In order to deal with this, a heater is provided in the drain hose 23, and the heater is energized to heat the drain hose 23 to prevent the freezing of the drain. However, because of the cost of the heater and energization of the heater There is a problem that not only the electric power cost of the refrigeration unit increases, but also the operating air of the refrigeration unit increases because the air in the refrigerator is heated by the heater.

[0012]

[Means for Solving the Problems]

 The present invention has been devised to solve the above-mentioned problems, and its gist is to provide an evaporator section in which an evaporator is installed and a capacitor section in which a capacitor is installed. In the refrigeration unit in which the drainage generated in the evaporator is received by the drain pan provided below it and discharged from the drain pan to the outside through the drain passage, the drainage is formed in the heat insulation wall. This is a drainage device of a refrigeration unit characterized by having a passage.

[0013]

[Action]

 In the present invention, because of the above configuration, the drain generated in the evaporator drops into the drain pan and is discharged to the outside through the drain passage formed in the heat insulating wall.

[0014]

【Example】

 One embodiment of the present invention is shown in FIG. A drain passage 50 is formed in a portion of the heat insulating wall 41 that separates the recess 42 from the air passage 16. The upper end of the drain passage 50 communicates with the drain grooves 22a on both sides of the drain pan 22, and the lower end communicates with the drain port 24 opening to the condenser section 42. The drain passage 50 is formed when the heat insulating wall 41 is formed. Other configurations are similar to those of the conventional one shown in FIGS.

Then, the drain generated in the evaporator 10 drops into the drain pan 22 and enters the drain groove 22 a, from which it is discharged to the outside from the drain port 24 through the drain passage 50.

Thus, since the drain passage 50 is formed in the heat insulating wall 41, the drain passage 50 is thermally insulated by the heat insulating wall 41. Therefore, even if the air inside the refrigerator passing through the air passage 16 is below zero, The drain that passes through 50 does not freeze.

[0017]

[Effect of device]

 In the present invention, since the drain passage is formed in the heat insulating wall, the drain passing through the drain passage is insulated by the heat insulating wall, so that the drain passage is not blocked by icing. Further, since the conventional drain hose and heater are not required, the cost can be reduced and the electric power cost for energizing the heater and the operating cost of the refrigeration unit can be reduced.

[Brief description of drawings]

FIG. 1 is a sectional view showing an embodiment of the present invention.

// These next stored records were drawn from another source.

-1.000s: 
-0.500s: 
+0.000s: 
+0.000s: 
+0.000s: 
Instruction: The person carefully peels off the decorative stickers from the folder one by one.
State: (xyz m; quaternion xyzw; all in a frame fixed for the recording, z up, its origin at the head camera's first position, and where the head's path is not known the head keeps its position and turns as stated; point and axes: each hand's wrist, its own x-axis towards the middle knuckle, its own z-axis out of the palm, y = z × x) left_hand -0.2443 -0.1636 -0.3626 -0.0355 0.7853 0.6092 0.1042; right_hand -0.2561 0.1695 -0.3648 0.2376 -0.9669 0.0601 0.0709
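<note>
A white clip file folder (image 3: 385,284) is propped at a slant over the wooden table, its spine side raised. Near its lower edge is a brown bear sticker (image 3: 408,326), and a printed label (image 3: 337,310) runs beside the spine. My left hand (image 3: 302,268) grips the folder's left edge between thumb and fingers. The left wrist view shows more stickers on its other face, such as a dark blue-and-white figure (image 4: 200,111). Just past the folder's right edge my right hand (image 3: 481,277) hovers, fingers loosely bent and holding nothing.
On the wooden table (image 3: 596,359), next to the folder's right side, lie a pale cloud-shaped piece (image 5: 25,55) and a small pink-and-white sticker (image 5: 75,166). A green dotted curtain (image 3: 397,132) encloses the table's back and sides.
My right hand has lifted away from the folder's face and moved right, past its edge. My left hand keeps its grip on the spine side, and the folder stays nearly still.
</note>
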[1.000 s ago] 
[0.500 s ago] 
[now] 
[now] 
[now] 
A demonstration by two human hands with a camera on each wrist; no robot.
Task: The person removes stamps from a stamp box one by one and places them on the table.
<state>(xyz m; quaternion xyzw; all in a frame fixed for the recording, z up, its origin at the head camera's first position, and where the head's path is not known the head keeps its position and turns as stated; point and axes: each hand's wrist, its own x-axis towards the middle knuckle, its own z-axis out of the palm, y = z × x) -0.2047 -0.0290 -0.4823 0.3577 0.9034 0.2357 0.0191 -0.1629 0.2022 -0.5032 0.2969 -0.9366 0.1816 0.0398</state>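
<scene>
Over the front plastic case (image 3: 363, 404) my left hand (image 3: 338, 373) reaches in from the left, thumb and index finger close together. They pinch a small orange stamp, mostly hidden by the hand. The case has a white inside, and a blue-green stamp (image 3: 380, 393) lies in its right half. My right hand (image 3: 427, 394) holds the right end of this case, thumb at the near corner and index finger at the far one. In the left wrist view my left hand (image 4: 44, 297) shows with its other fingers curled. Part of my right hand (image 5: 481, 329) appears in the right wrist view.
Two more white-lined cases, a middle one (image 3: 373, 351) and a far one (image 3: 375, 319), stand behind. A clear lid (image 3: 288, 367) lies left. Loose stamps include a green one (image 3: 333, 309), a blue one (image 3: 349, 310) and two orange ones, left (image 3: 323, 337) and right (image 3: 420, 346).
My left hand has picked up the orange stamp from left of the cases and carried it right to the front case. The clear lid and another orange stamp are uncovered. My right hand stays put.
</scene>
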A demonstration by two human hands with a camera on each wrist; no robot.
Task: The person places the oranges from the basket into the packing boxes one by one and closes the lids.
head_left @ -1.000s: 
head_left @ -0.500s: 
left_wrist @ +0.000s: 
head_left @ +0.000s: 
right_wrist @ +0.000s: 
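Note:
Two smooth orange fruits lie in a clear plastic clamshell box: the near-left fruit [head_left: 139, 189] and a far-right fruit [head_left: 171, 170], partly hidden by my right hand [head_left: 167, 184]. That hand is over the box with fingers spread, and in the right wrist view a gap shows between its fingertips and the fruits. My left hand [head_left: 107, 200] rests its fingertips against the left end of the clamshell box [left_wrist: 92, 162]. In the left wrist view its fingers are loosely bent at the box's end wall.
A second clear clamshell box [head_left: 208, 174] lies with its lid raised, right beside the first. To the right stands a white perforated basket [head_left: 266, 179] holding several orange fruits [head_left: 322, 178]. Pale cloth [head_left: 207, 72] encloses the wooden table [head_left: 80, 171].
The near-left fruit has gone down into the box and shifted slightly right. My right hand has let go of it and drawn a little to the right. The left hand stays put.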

FIG. 2 is a schematic perspective view of a conventional container.

FIG. 3 shows a schematic configuration of a conventional refrigeration unit, (A)
Is a front view, (B) is a sectional view taken along the line BB of (A), and (C) is a rear view.

FIG. 4 is a cross-sectional view taken along the arrow DD of FIG. 3 (B).

[Explanation of symbols]

 1 Container 41 Heat-insulating wall 15 Evaporator section 10 Evaporator 42 Condenser section 4 Condenser 16 Air passage 22 Drain pan 50 Drain passage

Claims (1)

[Scope of utility model registration request] 1. A heat insulating wall is provided between the evaporator section in which the evaporator is arranged and the condenser section in which the condenser is arranged, and a drain generated by the evaporator is provided below the partition. A drain discharge device for a refrigeration unit, wherein a drain passage is formed in the heat insulating wall in a refrigeration unit that is received by a drain pan and discharged from the drain pan through a drain passage to the outside.